Клейн отмахивается от ее извинений.

— Я видел много пьяных невест. Ты попала в категорию безобидных.

— Точно, — в тоне Сиенны чувствуется облегчение. — Раз я была безобидной, нет необходимости упоминать об этом Шейну.

Мои брови сходятся. Почему Сиенна считает необходимым скрывать от своего жениха что-то столь невинное?

— Без проблем, — заверяет ее Клейн.

— Проблема есть, — говорю я негромко. Из-за подозрений, которые я испытываю, мой тон звучит более решительно, чем мне хотелось бы. — Ты не сделала ничего плохого той ночью. Почему Шейн не может знать? Что мешает ему узнать? Ты была пьяна и ела картошку фри в два часа ночи. Некоторые люди называют это нормальной пятничной ночью.

Сиенна прочищает горло и приглаживает волосы.

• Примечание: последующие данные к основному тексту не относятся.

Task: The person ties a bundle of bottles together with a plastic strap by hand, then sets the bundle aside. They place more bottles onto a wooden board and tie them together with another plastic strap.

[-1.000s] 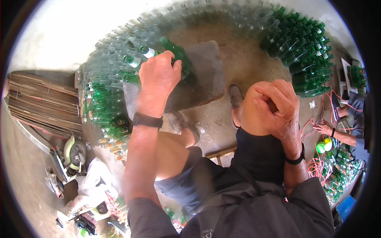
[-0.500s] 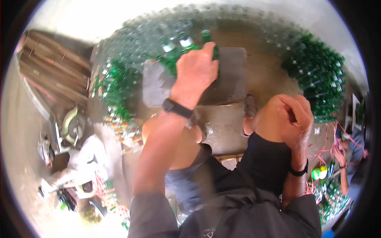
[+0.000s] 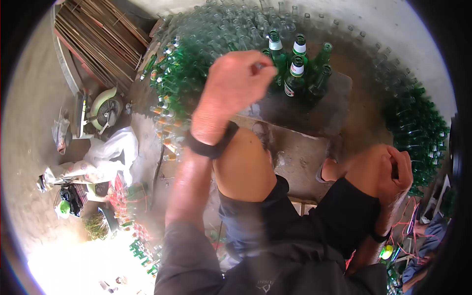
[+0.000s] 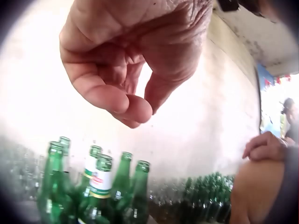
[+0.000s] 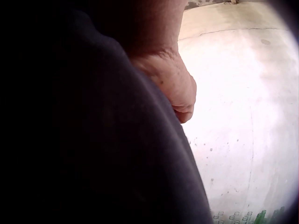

— Я обычно так себя не веду.

— Нам это совершенно ясно, — бормочу я, а потом, поскольку мне не нравится, что она ведет себя скованно, добавляю:

— Это ведь были пенисы, не так ли? Или «пени» — это во множественном числе? — я обращаюсь за советом к своему фальшивому парню/настоящему мастеру слова.

Он пожимает плечами.

— Я посмотрю и дам вам знать.

Сиенна сужает глаза.

— Оставь эту деталь вне истории.

Я закатываю глаза.

— Не могла бы ты предоставить мне сценарий, что говорить, если твой жених попросит рассказать дополнительные подробности о девичнике, который я устроила для тебя? — я поднимаю ладонь. — Подожди. Давай я попробую. Сначала мы выпили по бокалу шампанского, обсуждая твой полет и сетуя на состояние авиаперевозок в наши дни. Затем мы перешли к ужину, где пообедали салатом и коллективным чувством превосходства за столом, — я знаю, что должна замолчать, но я обижена и встревожена. Почему Сиенна не чувствует себя комфортно, рассказывая будущему мужу правду?

Она фыркает.

— Я не знаю, в чем твоя проблема, но ты ведешь себя очень грубо по отношению к невесте.

Я знаю, в чем моя проблема на высоком уровне, но я также не знаю, в чем она заключается в данный момент. Смятение, думаю я, и возмущение. Подавленные чувства. Подозрение по поводу того, что Сиенна отредактировала свой девичник. Не самая лучшая комбинация.

Неудивительно, что Шейн выбирает самое неподходящее время, чтобы войти в комнату. Сиенна быстро вытирает глаза, дважды моргает и наклеивает на лицо улыбку, которая выглядит фальшивее, чем мои отношения.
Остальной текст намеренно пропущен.